• **EXERCISE AIM**: Please count the lines of the listing below in which "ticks" occurs, and reply with the number only.
'''
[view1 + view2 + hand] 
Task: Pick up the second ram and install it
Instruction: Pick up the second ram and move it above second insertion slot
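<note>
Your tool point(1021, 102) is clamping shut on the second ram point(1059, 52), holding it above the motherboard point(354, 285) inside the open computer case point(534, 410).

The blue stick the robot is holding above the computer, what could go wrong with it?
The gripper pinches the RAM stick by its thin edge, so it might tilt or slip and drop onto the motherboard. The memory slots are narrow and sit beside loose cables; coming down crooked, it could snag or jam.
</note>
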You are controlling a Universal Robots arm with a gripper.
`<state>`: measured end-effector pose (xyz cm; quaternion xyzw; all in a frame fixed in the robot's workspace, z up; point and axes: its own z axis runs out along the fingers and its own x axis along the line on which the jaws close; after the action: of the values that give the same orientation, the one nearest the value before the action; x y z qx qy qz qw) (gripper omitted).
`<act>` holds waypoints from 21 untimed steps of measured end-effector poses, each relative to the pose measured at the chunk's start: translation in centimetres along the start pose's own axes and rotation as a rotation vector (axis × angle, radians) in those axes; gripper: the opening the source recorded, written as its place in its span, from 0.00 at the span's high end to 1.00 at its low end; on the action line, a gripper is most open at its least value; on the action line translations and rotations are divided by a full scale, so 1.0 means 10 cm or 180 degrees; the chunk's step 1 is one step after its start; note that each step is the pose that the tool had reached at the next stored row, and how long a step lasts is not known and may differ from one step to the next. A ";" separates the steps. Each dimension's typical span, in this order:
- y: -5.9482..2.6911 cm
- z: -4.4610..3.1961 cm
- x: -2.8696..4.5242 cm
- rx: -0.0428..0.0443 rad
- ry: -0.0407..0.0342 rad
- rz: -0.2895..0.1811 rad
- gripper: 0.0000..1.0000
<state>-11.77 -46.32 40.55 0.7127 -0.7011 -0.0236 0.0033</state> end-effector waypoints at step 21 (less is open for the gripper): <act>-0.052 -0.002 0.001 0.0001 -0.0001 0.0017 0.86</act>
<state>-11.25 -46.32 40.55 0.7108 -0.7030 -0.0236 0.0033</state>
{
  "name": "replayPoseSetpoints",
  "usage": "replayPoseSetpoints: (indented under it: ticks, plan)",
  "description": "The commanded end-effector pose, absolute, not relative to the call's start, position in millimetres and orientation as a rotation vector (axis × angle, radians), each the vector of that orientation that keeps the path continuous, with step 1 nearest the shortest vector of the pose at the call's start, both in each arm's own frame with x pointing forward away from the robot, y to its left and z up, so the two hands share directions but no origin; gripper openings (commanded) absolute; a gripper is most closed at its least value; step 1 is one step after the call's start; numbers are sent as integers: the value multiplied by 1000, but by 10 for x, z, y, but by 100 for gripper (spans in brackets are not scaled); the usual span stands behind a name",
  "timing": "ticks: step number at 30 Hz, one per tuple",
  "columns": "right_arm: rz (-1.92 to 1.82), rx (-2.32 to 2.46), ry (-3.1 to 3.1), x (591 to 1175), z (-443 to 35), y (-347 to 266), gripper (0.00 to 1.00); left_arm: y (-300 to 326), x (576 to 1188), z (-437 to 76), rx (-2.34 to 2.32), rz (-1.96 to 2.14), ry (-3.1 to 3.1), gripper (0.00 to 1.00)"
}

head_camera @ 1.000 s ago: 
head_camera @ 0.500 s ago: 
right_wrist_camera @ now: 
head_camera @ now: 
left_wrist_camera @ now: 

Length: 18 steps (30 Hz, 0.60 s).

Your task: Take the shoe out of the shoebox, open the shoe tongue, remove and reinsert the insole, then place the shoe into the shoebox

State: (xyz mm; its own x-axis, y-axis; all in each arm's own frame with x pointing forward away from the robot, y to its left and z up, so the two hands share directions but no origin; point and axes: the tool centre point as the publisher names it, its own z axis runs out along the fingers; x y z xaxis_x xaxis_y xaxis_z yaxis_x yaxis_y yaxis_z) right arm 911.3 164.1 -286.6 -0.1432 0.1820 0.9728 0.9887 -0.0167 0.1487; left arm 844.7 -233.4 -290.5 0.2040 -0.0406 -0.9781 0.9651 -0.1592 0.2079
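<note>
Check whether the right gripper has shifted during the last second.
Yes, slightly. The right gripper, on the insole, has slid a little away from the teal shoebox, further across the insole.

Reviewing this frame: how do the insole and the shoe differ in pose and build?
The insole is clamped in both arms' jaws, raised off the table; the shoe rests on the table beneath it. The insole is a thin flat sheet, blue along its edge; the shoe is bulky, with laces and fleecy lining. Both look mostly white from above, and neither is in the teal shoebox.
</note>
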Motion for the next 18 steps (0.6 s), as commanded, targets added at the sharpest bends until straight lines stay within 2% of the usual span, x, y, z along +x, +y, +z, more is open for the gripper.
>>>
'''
• **WRITTEN ANSWER**: 2